## The problem
Could you set down exactly the lines in the records below between the line holding "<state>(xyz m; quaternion" and the line holding "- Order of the", inclusive?

## Dataset entries
+++
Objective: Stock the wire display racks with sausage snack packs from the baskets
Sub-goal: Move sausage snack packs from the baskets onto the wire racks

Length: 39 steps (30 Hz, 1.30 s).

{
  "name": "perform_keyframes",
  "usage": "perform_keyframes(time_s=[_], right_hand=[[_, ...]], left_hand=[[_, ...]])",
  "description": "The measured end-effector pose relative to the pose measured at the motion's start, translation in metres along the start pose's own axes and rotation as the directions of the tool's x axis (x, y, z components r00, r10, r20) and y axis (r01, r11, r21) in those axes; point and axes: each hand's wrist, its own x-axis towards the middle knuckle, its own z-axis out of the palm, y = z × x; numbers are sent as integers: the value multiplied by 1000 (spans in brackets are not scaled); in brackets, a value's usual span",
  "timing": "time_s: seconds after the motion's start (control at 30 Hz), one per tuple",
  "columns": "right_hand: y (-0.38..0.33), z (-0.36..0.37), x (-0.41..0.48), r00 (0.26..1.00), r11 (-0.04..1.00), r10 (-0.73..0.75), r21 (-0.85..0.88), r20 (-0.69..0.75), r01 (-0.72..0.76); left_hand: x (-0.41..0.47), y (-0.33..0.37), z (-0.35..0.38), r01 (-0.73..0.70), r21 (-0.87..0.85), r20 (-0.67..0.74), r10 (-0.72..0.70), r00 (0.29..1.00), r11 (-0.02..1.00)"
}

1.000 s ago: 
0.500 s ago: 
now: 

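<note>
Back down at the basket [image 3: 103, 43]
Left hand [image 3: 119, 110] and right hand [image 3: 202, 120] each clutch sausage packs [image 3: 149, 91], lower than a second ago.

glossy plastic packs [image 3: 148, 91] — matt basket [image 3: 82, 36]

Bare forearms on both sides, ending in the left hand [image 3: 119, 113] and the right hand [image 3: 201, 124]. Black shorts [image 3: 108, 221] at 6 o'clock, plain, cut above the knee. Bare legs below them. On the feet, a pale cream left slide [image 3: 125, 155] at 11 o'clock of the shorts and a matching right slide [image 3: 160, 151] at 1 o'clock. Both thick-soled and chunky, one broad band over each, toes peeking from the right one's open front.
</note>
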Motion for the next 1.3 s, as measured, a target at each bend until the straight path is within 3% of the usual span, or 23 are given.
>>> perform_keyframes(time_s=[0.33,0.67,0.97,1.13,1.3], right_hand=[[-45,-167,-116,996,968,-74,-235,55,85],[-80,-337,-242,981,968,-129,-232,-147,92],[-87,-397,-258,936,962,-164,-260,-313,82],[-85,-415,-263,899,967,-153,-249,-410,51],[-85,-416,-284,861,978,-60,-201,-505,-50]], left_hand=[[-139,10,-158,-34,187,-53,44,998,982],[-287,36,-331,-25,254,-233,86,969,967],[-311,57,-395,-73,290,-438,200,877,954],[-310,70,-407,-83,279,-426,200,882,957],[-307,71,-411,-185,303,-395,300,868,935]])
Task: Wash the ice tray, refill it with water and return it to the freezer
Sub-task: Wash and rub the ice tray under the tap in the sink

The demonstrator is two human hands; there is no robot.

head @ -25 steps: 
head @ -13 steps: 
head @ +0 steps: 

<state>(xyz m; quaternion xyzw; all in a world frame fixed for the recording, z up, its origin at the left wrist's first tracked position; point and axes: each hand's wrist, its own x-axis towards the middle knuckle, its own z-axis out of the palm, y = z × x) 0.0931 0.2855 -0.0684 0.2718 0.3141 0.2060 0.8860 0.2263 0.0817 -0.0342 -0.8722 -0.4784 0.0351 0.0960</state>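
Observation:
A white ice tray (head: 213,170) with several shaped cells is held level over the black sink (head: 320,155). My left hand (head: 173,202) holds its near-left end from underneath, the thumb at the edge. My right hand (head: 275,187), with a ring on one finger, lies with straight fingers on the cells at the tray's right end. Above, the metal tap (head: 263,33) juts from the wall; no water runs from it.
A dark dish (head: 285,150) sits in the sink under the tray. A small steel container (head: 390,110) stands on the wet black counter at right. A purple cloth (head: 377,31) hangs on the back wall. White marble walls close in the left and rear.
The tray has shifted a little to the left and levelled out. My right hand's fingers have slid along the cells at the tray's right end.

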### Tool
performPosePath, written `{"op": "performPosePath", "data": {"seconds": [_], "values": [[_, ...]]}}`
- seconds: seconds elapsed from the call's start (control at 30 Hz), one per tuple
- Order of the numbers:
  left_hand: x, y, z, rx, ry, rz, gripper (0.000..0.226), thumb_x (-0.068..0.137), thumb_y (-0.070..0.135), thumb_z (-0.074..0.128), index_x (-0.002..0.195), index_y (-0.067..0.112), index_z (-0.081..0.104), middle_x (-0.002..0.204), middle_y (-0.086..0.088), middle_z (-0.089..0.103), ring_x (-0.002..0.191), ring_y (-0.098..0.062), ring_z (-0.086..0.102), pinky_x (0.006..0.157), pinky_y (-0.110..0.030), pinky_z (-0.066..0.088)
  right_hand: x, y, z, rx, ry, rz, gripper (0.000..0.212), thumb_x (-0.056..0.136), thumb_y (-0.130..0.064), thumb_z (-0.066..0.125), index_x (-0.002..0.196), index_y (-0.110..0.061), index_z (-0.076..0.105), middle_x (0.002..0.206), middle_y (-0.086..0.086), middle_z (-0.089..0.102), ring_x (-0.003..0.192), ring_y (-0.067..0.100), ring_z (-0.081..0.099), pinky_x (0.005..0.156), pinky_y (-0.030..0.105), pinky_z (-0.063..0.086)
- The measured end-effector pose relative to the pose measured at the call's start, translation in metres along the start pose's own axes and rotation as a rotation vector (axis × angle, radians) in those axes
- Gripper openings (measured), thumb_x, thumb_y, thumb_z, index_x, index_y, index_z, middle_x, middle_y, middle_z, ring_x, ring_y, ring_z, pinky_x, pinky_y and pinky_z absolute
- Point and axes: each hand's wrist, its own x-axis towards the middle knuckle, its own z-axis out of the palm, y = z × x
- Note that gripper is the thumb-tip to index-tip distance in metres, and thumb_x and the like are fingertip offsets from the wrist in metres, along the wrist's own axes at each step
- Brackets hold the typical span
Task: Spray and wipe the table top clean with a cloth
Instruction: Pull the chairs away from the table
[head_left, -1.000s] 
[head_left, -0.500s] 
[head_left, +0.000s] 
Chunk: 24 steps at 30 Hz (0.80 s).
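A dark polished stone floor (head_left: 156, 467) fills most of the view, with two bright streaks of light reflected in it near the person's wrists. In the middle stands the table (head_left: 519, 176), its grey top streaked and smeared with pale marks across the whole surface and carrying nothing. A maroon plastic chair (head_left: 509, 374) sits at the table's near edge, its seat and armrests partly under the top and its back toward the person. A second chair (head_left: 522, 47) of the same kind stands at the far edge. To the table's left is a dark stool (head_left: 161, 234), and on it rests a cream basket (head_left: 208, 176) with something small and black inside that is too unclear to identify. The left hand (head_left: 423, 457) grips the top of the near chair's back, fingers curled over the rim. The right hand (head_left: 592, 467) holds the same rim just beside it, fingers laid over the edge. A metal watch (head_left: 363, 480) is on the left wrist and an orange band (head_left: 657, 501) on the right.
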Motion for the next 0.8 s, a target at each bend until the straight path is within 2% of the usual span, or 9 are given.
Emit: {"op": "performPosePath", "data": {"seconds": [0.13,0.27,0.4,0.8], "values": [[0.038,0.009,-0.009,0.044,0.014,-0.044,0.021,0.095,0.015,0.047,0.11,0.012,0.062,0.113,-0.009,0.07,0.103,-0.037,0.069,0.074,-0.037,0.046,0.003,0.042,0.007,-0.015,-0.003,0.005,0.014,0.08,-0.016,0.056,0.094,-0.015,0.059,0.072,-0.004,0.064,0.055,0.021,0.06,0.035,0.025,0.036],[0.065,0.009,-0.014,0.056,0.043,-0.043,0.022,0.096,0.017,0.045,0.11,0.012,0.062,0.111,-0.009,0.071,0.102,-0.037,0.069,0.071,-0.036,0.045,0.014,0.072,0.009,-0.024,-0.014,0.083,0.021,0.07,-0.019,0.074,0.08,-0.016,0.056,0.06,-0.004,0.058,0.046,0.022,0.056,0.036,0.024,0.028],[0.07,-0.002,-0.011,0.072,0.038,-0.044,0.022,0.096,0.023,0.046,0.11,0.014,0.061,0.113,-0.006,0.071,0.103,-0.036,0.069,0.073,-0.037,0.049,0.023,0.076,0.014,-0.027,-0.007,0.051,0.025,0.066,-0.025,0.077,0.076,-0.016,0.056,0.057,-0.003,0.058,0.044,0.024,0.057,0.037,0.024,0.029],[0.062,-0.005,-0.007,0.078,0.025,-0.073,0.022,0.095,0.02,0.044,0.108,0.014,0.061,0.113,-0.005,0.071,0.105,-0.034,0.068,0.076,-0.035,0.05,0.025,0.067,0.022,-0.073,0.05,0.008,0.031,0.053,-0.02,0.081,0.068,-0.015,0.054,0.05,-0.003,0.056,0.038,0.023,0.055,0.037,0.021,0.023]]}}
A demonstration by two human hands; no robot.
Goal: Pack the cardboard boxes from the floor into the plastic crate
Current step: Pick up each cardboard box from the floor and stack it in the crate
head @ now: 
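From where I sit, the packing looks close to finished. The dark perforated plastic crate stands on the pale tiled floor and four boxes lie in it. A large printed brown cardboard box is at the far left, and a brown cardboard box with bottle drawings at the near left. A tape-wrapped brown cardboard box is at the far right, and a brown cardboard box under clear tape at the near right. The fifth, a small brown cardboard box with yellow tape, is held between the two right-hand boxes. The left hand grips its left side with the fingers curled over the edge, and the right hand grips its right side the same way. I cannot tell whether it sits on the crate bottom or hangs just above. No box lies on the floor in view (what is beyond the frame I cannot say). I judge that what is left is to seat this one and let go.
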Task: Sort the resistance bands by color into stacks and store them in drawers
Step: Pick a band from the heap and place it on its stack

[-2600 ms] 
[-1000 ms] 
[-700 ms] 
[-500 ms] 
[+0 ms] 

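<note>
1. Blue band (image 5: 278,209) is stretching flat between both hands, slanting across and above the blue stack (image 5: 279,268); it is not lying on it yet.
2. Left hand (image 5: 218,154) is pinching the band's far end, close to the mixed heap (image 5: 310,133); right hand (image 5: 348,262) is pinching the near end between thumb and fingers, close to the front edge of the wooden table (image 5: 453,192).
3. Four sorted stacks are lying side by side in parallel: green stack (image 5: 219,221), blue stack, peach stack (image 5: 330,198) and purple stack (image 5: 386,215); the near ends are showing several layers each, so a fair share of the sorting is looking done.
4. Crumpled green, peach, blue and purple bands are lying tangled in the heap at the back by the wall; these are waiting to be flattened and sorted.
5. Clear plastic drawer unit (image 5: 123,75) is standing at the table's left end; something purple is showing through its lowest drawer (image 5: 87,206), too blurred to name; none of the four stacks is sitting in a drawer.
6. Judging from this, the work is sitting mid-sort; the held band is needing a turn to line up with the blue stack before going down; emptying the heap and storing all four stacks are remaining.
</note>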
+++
## Answer for the task
<state>(xyz m; quaternion xyzw; all in a world frame fixed for the recording, z up, its origin at the left wrist's first tracked position; point and axes: each hand's wrist, its own x-axis towards the middle knuckle, its own z-axis out of the palm, y = z × x) 0.0931 0.2855 -0.0684 0.2718 0.3141 0.2060 0.8860 0.2263 0.0817 -0.0342 -0.8722 -0.4784 0.0351 0.0960</state>
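Observation:
A white ice tray (head: 213,170) with several shaped cells is held level over the black sink (head: 320,155). My left hand (head: 173,202) holds its near-left end from underneath, the thumb at the edge. My right hand (head: 275,187), with a ring on one finger, lies with straight fingers on the cells at the tray's right end. Above, the metal tap (head: 263,33) juts from the wall; no water runs from it.
A dark dish (head: 285,150) sits in the sink under the tray. A small steel container (head: 390,110) stands on the wet black counter at right. A purple cloth (head: 377,31) hangs on the back wall. White marble walls close in the left and rear.
The tray has shifted a little to the left and levelled out. My right hand's fingers have slid along the cells at the tray's right end.
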
### Tool
performPosePath, written `{"op": "performPosePath", "data": {"seconds": [_], "values": [[_, ...]]}}`
- seconds: seconds elapsed from the call's start (control at 30 Hz), one per tuple
- Order of the numbers:

The response above is complete.